EXERCISE DETAILS
Print the entries below exactly as they appear, from the first line up to and including the line with "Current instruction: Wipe". Do not print any pictures.
━━━━━━━━━━
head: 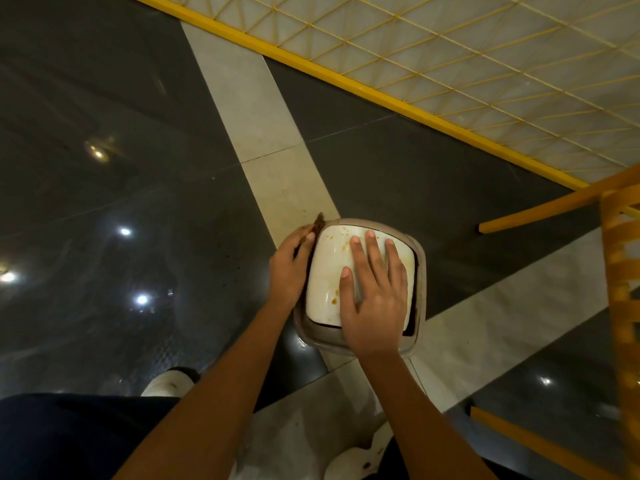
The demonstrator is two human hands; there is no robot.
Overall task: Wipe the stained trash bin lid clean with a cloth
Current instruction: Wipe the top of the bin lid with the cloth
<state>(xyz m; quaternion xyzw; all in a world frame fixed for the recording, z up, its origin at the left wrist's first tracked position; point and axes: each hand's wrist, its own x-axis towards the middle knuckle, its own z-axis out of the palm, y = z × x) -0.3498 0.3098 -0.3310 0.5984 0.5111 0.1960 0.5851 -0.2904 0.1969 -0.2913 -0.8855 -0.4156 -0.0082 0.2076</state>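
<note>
Below me on the floor (287, 188), my right hand (375, 306) lies flat, fingers straight, on the white lid (325, 271) of the trash bin (311, 336); orange-brown spots mark the lid. My left hand (287, 268) pinches a brown cloth (319, 224) against the lid's left edge. Farther off: yellow chair (620, 258), yellow-framed mesh panel (485, 57).
</note>
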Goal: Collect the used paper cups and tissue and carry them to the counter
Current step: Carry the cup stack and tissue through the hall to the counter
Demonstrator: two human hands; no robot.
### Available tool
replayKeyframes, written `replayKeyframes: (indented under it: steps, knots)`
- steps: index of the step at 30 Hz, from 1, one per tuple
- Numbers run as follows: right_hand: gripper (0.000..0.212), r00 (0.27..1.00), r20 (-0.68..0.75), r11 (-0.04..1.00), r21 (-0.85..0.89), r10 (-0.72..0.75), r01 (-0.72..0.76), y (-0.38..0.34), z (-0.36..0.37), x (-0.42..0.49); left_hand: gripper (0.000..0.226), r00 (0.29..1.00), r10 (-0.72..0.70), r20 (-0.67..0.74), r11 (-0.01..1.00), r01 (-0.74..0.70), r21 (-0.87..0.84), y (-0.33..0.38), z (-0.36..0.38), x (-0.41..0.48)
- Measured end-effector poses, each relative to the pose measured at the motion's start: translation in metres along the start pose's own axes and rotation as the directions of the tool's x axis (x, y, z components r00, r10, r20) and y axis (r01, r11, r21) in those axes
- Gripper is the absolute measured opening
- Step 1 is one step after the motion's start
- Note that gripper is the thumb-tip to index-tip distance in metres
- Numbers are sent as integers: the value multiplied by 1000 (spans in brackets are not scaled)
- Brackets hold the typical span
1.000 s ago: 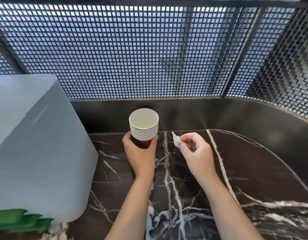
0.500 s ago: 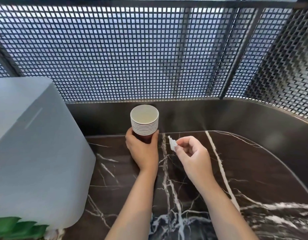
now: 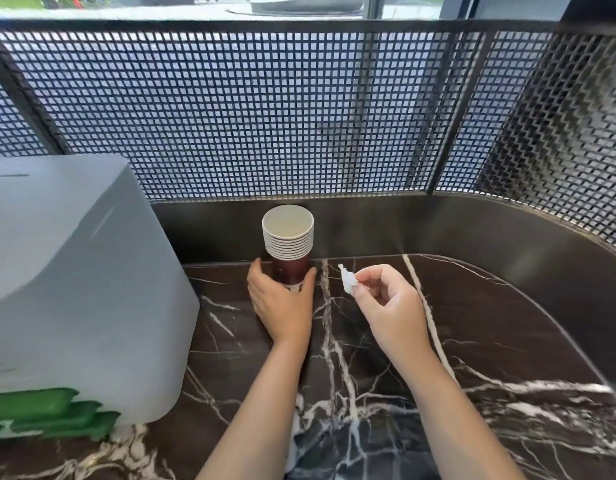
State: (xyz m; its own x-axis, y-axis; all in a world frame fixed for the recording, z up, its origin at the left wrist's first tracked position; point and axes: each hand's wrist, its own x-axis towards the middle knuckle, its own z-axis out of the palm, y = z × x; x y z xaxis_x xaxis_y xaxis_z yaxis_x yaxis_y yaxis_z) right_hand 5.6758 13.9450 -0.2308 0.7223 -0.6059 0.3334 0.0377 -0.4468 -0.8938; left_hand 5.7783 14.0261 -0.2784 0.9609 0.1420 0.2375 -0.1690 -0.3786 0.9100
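Observation:
A stack of several nested paper cups (image 3: 288, 244), white inside with a dark red outer wall, stands upright on the dark marble counter (image 3: 490, 341) close to its back wall. My left hand (image 3: 282, 303) wraps around the stack's lower part. Just right of the stack, my right hand (image 3: 391, 306) pinches a small crumpled white tissue (image 3: 348, 282) between thumb and forefinger, held a little above the counter and apart from the cups.
A large pale grey box-shaped appliance (image 3: 74, 289) fills the left side of the counter, with green trays (image 3: 53, 414) at its foot. A black metal mesh screen (image 3: 299, 116) rises behind the dark raised back wall, which curves round on the right.
My left hand has moved the cup stack away from me and down toward the counter's back wall. The right hand with the tissue stayed close beside it.

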Motion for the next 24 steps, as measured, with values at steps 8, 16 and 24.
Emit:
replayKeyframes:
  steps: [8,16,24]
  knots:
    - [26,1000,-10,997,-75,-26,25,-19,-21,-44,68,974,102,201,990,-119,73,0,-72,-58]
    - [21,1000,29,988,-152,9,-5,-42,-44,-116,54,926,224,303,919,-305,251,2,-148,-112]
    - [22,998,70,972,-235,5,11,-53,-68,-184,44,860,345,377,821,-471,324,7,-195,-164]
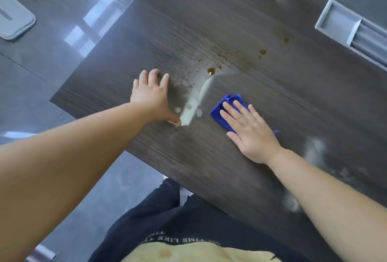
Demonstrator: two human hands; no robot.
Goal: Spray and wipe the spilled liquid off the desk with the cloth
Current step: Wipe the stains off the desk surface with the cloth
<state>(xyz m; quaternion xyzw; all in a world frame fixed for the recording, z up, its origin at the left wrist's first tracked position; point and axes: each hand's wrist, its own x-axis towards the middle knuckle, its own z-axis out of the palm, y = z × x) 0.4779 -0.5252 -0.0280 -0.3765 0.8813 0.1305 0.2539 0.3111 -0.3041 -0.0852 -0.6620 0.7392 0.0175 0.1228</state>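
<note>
A dark wood-grain desk (pixel 209 20) carries brown spilled drops (pixel 211 71), with more (pixel 262 52) further right, and a pale wet smear (pixel 196 98) running toward me. My right hand (pixel 249 131) lies flat, fingers spread, pressing a folded blue cloth (pixel 227 102) onto the desk just right of the smear. My left hand (pixel 150 96) rests flat on the desk left of the smear, fingers apart, holding nothing. No spray bottle is in view.
A silver recessed cable tray (pixel 345 25) is set in the desk at the far right. A grey lid-like object (pixel 14 18) lies on the tiled floor at left. Dark items stand at the top left. The desk's near edge runs by my legs.
</note>
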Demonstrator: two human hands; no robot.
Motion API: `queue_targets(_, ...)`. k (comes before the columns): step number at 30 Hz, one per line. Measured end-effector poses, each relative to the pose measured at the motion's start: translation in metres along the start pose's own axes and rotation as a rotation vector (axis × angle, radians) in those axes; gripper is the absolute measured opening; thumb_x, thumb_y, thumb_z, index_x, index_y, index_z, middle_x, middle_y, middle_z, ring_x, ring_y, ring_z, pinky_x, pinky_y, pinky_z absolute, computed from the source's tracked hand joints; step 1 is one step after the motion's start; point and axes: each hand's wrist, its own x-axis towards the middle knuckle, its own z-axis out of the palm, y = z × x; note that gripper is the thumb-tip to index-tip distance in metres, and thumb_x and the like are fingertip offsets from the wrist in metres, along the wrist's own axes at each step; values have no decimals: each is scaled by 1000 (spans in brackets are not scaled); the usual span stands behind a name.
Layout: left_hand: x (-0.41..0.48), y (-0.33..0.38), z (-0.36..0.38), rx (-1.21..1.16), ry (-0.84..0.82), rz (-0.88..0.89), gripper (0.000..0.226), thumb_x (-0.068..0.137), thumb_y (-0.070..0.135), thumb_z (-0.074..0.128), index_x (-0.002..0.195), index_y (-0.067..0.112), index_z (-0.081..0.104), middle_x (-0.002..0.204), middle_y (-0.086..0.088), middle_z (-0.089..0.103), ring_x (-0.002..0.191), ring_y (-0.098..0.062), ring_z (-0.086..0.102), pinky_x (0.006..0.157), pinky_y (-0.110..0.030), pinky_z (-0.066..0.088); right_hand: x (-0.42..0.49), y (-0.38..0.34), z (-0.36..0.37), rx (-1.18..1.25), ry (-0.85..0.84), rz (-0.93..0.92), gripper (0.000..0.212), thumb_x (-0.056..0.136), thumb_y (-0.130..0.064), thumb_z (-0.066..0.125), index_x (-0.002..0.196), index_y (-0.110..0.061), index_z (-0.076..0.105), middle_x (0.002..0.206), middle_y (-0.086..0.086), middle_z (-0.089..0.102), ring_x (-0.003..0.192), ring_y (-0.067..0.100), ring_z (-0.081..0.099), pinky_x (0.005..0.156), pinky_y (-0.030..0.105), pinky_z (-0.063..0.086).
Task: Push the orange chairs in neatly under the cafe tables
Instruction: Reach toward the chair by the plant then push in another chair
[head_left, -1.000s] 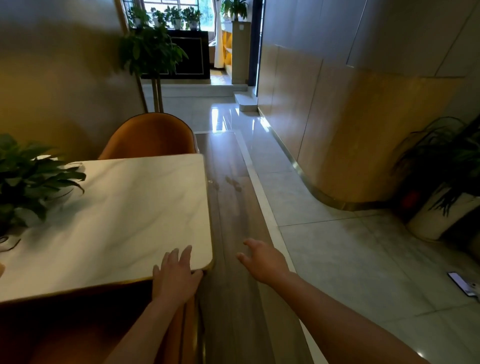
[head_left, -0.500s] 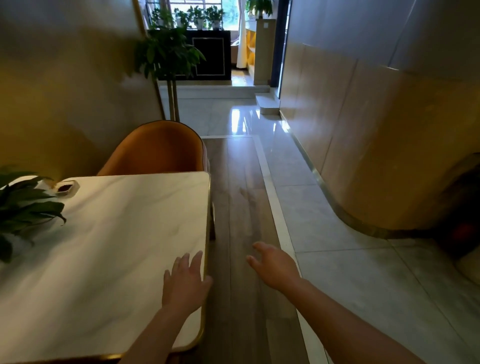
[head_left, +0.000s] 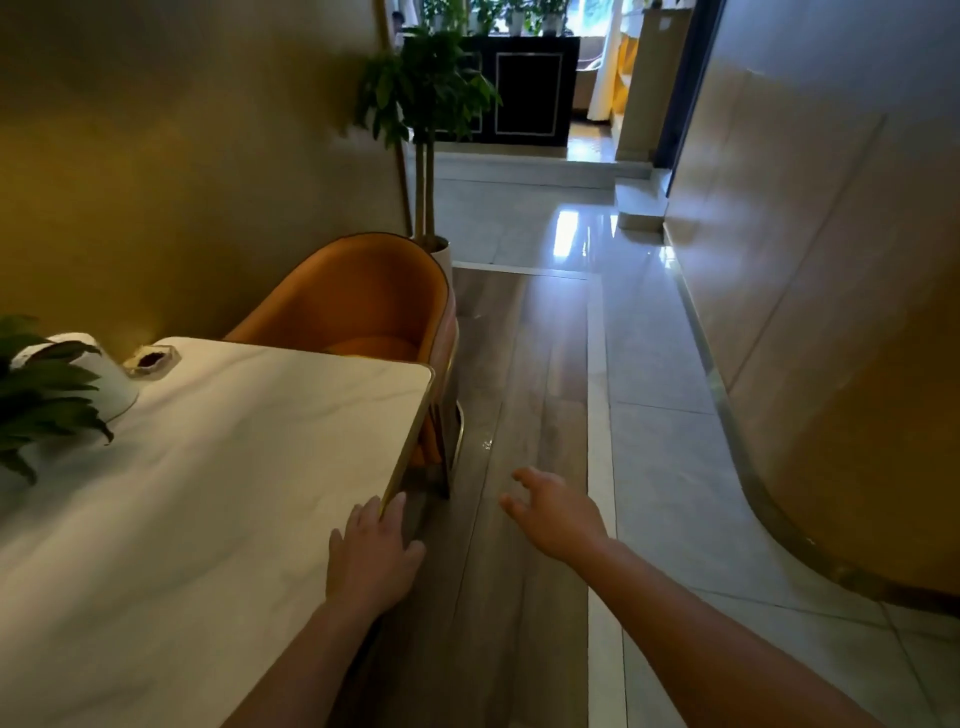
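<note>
An orange chair (head_left: 358, 301) with a rounded back stands at the far end of the white marble cafe table (head_left: 208, 467), its seat partly under the tabletop and its gold legs showing at the table's right corner. My left hand (head_left: 371, 553) hovers flat over the table's right gold edge, fingers apart and holding nothing. My right hand (head_left: 556, 512) is out over the wooden floor strip to the right of the table, open, fingers loosely spread. Both hands are well short of the chair.
A potted plant (head_left: 41, 389) and a small tray (head_left: 150, 358) sit on the table's left side. A tall potted tree (head_left: 426, 104) stands behind the chair. A curved wall (head_left: 831, 364) bounds the tiled aisle on the right; a step and black counter lie ahead.
The view has moved forward along the table's right side toward the far chair. The near chair and the right-hand floor plant have left the frame. Both hands stay open and have moved forward with me.
</note>
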Motion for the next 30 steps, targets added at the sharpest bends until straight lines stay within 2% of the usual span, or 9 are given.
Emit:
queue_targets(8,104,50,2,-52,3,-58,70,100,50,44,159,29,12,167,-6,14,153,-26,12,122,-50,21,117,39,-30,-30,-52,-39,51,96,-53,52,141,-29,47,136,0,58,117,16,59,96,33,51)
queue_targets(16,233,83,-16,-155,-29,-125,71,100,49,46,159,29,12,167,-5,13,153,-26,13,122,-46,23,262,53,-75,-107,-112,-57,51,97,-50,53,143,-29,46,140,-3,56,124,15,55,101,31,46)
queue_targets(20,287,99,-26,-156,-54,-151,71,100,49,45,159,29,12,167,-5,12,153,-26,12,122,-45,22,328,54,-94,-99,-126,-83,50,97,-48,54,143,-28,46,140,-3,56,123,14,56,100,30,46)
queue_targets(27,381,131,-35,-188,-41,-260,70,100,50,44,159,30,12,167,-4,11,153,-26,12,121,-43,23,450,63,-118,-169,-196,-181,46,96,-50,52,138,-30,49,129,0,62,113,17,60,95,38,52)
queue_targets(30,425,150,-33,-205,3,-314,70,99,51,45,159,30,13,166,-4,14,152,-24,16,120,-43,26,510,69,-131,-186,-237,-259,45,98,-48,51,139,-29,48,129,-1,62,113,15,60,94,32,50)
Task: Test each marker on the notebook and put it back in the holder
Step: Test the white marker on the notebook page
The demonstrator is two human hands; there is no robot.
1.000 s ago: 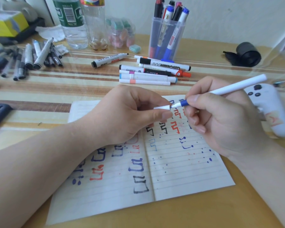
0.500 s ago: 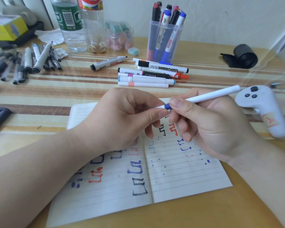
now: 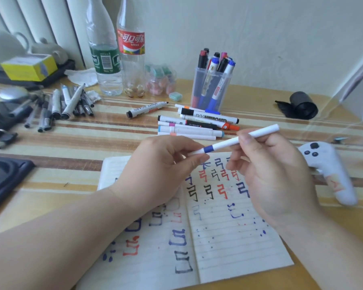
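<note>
Striped cloth under a clear sheet covers the worktop (image 3: 71,130), and an open notebook (image 3: 228,258) lies near its front edge, its lined pages filled with blue, red and black test strokes. Both hands hover over the notebook's far edge with one slim white marker (image 3: 224,143) held level between them. The left hand (image 3: 161,170) pinches the end just past the blue band with thumb and fingertips, and the right hand (image 3: 270,174) has its fingers curled round the barrel. No tip shows, so the cap looks seated. This reads as the capping stage, though whether the cap is being pressed on or is about to come off cannot be told.

The clear holder (image 3: 197,86) stands beyond the notebook, already crowded with upright markers. A row of loose markers (image 3: 193,126) lies between the notebook and the holder. If the test is done, the left hand should let go, and the right hand must carry the marker over that row and drop it upright into a gap.
</note>
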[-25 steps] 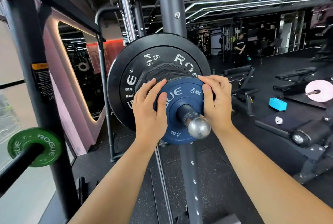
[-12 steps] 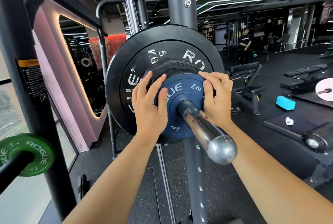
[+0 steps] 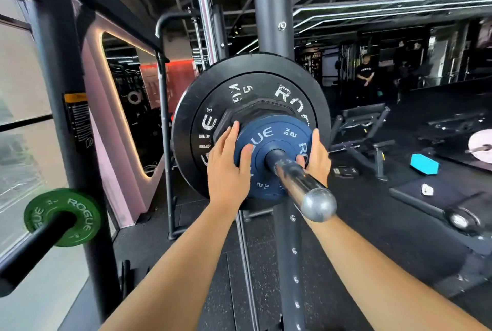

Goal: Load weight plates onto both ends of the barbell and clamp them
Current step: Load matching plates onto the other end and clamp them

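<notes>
A black 5 kg plate (image 3: 247,96) sits on the barbell's steel sleeve (image 3: 298,180), which points toward me and ends in a rounded tip (image 3: 318,204). A smaller blue 2 kg plate (image 3: 274,139) is on the sleeve in front of it, close against the black plate's hub. My left hand (image 3: 226,168) grips the blue plate's left rim, thumb on its face. On the right rim, my right hand (image 3: 316,157) holds it the same way, partly hidden behind the sleeve. I see no clamp.
A grey rack upright (image 3: 271,11) stands behind the plates, and a dark post (image 3: 61,91) stands at left. A green plate (image 3: 62,217) hangs on a black peg at lower left. Benches (image 3: 362,128), a teal block (image 3: 424,164) and a pink plate (image 3: 482,145) lie right. A person (image 3: 366,75) stands far back.
Both hands have slid the blue plate farther along the sleeve toward the black plate. More bare sleeve now shows in front of it.
</notes>
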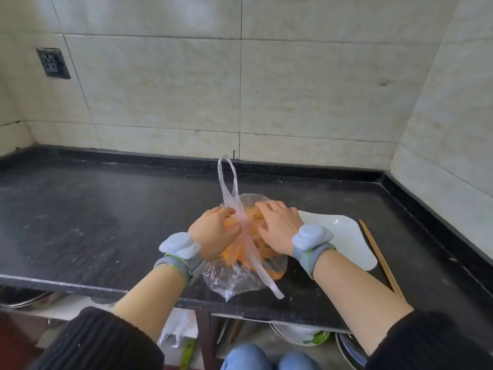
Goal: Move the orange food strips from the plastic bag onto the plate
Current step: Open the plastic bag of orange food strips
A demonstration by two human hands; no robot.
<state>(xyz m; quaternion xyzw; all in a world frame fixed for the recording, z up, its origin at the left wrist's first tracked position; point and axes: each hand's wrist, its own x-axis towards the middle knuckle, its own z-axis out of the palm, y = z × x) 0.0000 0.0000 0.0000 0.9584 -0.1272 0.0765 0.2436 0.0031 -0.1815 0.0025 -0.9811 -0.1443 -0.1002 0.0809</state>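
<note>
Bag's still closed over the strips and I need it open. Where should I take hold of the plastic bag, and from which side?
Grip the plastic bag by its two twisted handles: one loop stands up behind the hands, the other trails toward the counter edge. Come from above at the gathered neck between the left hand and right hand, then pull apart, mouth toward the plate.

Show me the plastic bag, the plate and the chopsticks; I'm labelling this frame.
plastic bag (232,279), head view, clear near corner.
plate (346,236), head view, bare white centre.
chopsticks (378,256), head view, middle of the pair.
</note>
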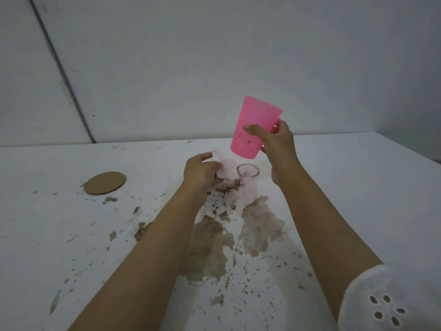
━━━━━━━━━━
TASK SOLUTION
head: 
The demonstrator is two human hands; there is no robot.
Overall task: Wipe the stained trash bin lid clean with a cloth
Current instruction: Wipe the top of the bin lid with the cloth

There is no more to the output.